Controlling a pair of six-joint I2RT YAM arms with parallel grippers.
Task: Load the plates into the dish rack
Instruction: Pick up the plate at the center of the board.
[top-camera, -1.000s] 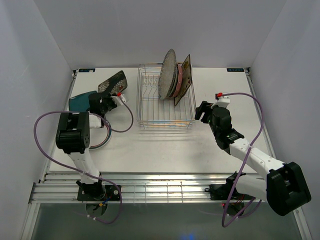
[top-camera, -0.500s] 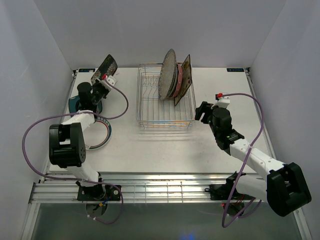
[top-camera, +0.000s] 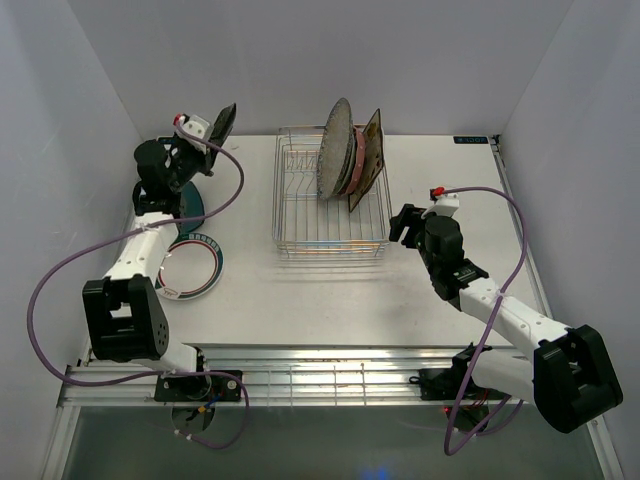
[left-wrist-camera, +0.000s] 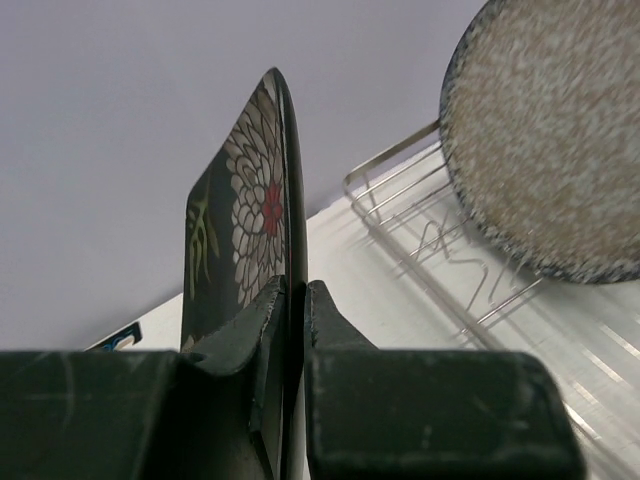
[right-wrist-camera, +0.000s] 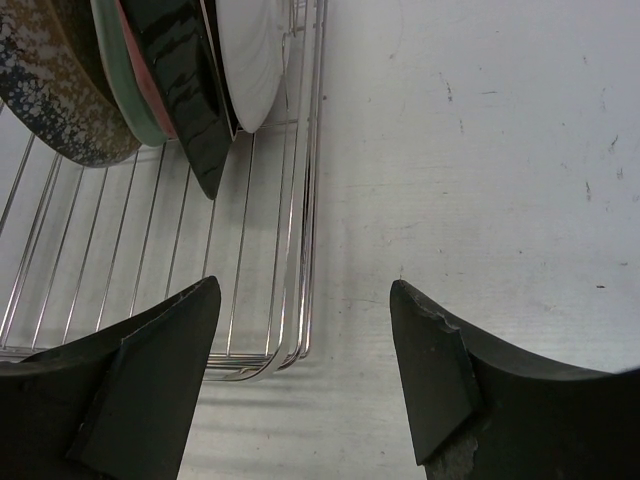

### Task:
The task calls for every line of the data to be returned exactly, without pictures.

### Completed task:
Controlling a pair of six-joint I2RT YAM arms with parallel grippers.
Task: Load the plates into the dish rack
Instruction: Pick up the plate at the center of the board.
[top-camera, -1.000s] 
[top-camera, -0.500s] 
[top-camera, +0.000s] 
[left-wrist-camera, +0.000s] 
[right-wrist-camera, +0.000s] 

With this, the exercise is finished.